The lock slid back and DelPrego cracked the door an inch. No sound. He put his ear to the crack to make sure the game show was still going. It was. He looked inside but couldn’t see very far down the hall. The hall went past a little place where a washer and dryer would go if DelPrego had them. Then past the kitchen and opened up into the living room/dining room combo area. The TV was against the far wall in the living room. The whole trailer was like a cramped miniature version of a real house. A strong gust of wind would blow the whole thing over. It was a flimsy dwelling. The floor creaked. DelPrego would have to step lightly.

He opened the door, stepped into the trailer. He pulled the door closed behind him, each movement in exaggerated, agonizing slow motion. He took one step toward the kitchen and the floor groaned. He took his weight off the spot. He slipped out of his tennis shoes, set them aside. He walked along the side of the hall, inching forward until he saw the kitchen around the corner.

Beyond the kitchen, the living room and the TV.

Someone was in the easy chair, the battered La-Z-Boy he’d picked up from a junk heap and patched with duct tape. He couldn’t see who, only an elbow on the armrest, a hairy hand holding the remote control.

The hand was white.

DelPrego frowned. This didn’t make sense. He’d been expecting one of the gangsters who had chased him and Jenks into the woods. In his mind, he replayed the conversation he’d heard under the trailer window. One of the voices had specifically mentioned Red Zach.

Okay, never mind. White or black, this guy was in his house, waiting to kill him.

He walked through the kitchen, looked at the counters. No knives in sight, and he couldn’t risk the noise of opening a drawer. He grabbed a saucepan. He’d come up behind this guy and bash his brains in.

He started toward the easy chair, careful steps, slow, quiet, get within arm’s reach, and let him have it. DelPrego screwed up his courage, gathered it into a tight, hot ball in the center of his gut. He had to crack this dude’s skull with everything he had. He didn’t want the guy to get up again.

The guy swiveled the chair, looked square into DelPrego’s eyes.

DelPrego looked at him and screamed, dropped the frying pan.

The guy in the La-Z-Boy screamed too. It came out ragged and muffled. His head was completely bandaged, only big, frightened eyes showing from slits. The mummy-faced guy had the chair in the recline position. He thrashed in the chair, struggled to sit upright and turn the chair back to the pump shotgun leaning against the wall.

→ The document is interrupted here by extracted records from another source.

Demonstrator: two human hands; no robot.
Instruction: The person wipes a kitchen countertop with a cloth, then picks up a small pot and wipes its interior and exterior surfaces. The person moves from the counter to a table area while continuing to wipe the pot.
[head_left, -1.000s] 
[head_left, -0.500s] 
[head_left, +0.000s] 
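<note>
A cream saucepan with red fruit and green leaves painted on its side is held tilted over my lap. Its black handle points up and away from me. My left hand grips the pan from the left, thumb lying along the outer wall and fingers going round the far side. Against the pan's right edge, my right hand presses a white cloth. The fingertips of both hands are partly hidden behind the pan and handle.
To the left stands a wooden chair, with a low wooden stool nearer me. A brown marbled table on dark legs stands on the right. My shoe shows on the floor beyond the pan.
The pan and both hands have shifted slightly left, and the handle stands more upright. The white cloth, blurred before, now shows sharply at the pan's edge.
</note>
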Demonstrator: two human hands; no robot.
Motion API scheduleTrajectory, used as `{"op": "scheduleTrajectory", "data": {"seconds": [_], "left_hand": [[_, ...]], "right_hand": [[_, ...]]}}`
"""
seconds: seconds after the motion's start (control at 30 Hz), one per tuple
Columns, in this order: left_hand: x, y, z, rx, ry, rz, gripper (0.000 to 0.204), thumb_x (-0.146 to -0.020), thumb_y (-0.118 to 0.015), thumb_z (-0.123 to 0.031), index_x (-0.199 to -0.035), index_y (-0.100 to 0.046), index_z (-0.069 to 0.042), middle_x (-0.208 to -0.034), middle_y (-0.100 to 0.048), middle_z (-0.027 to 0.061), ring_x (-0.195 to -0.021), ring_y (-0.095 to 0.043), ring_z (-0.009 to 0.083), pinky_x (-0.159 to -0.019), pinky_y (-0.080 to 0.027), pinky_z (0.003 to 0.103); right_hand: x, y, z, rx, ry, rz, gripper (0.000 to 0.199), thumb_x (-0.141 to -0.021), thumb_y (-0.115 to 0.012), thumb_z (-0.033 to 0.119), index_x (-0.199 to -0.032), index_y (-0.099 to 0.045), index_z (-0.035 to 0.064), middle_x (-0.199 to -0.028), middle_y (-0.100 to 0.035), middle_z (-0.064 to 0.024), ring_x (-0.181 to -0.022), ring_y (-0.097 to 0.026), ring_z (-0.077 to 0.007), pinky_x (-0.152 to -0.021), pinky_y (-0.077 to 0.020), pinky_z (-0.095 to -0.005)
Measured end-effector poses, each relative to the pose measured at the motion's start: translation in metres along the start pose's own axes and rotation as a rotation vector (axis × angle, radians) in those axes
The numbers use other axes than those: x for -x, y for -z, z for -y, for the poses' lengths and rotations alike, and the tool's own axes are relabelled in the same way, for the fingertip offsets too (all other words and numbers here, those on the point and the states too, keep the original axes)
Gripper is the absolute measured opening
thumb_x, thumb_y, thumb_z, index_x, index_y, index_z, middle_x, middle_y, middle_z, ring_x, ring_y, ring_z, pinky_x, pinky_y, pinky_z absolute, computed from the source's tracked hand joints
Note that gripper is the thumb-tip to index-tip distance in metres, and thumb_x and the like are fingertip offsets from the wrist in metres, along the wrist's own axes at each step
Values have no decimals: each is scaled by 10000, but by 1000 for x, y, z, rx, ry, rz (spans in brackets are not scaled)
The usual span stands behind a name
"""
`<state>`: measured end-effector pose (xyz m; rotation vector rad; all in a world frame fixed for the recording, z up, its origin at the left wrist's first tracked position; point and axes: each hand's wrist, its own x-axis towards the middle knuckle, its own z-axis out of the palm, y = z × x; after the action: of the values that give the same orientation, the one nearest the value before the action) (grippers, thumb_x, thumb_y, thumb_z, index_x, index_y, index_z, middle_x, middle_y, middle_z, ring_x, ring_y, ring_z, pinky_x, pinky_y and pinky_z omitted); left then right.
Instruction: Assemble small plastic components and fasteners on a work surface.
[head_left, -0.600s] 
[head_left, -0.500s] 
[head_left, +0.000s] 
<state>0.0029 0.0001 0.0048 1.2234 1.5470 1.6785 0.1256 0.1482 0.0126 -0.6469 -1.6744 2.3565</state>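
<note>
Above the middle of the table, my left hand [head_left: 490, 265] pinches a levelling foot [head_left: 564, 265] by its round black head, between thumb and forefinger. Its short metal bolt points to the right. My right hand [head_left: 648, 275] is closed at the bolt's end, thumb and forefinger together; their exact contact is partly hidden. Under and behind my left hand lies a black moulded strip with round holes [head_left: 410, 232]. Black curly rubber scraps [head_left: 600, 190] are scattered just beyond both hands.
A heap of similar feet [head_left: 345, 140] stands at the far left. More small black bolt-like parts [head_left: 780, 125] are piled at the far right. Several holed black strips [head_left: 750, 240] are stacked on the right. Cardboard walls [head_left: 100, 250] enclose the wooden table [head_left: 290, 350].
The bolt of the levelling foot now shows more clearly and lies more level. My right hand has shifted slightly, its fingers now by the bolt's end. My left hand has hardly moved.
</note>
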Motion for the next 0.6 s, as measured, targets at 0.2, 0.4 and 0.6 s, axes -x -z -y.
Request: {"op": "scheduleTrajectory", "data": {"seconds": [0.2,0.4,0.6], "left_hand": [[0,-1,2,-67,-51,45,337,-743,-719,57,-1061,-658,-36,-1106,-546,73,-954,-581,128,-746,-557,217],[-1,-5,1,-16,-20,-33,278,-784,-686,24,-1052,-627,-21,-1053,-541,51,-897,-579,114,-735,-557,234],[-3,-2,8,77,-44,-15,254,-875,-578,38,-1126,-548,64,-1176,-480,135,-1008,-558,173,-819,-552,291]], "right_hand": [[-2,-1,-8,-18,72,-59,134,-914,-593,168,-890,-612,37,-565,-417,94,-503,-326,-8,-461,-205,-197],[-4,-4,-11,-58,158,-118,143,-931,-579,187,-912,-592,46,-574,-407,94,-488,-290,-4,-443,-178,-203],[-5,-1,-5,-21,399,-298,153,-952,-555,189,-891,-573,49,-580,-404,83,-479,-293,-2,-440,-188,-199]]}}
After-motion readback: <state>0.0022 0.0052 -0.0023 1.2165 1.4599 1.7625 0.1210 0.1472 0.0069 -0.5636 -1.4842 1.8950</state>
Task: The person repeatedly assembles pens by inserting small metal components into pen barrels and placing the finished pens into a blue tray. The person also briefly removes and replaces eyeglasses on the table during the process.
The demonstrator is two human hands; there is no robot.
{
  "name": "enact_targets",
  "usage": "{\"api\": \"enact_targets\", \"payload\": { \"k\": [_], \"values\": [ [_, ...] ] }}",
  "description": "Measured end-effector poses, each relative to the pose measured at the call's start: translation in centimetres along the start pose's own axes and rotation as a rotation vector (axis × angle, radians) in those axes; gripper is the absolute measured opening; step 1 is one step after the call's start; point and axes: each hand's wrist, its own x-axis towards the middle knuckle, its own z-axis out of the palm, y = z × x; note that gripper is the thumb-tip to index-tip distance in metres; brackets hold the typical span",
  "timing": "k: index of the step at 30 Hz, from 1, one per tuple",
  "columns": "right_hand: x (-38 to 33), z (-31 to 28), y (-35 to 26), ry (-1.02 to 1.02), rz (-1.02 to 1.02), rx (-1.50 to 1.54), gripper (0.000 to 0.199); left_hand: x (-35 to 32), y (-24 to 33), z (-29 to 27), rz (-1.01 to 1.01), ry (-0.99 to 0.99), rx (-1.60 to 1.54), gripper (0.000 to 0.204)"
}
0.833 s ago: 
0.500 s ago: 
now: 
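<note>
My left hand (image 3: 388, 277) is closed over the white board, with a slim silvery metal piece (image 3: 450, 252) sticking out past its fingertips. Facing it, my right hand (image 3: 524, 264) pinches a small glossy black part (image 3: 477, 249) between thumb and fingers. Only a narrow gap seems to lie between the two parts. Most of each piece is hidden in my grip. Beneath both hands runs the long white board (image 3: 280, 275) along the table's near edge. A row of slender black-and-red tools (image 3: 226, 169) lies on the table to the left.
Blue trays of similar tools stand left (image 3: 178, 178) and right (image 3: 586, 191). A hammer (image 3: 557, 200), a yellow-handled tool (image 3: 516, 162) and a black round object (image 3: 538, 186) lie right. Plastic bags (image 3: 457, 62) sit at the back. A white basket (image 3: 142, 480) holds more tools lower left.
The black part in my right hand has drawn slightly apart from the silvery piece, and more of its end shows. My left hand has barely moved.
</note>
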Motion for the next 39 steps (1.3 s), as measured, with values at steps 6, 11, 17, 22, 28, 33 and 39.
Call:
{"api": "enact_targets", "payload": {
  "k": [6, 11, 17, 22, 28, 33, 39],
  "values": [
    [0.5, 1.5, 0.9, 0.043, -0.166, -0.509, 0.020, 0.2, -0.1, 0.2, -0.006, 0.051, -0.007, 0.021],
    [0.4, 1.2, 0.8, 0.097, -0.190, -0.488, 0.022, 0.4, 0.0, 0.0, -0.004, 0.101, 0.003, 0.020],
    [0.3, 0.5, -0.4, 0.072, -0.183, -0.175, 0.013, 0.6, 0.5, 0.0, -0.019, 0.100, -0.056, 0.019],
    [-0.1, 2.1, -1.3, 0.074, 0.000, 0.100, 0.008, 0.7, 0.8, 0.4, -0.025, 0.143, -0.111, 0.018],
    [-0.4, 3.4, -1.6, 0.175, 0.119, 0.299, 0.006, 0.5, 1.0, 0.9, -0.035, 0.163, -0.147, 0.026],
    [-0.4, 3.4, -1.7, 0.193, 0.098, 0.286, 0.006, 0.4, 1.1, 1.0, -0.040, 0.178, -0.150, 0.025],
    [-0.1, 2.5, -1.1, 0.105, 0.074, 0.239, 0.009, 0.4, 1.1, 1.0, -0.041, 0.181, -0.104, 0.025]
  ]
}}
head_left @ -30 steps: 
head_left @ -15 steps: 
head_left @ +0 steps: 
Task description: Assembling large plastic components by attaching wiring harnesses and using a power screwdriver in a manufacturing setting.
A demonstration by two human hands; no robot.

DelPrego regrouped, launched himself before the guy reached the shotgun. He smacked into Mummy-man, tumbled over, chair tipping. They landed on the floor in a clinch, clawing and grabbing.

Mummy-man rolled on top of DelPrego, a hand going over DelPrego’s face, pushing. A pinkie finger slid into DelPrego’s mouth. He bit down hard. Mummy-man’s hoarse scream died in the cotton bandages. He jerked his hand back. DelPrego punched, but Mummy-man twisted away. The blow glanced to the side.

The skill level of the fight went from bad to idiotic. Pulling at clothes, rolling. They bumped against a coffee table, tipped over a lamp.

Mummy-man pulled free, kicked away DelPrego’s fumbling hands. He belly-crawled across the dirty shag toward the shotgun. DelPrego lunged and grabbed one of Mummy-man’s ankles. Mummy-man kicked. He was two inches from the butt of the shotgun. He reached, stretched, strained against DelPrego’s hold.

DelPrego cast about. He needed something to hit with. A large glass ashtray had fallen from the coffee table. He reached. Two inches.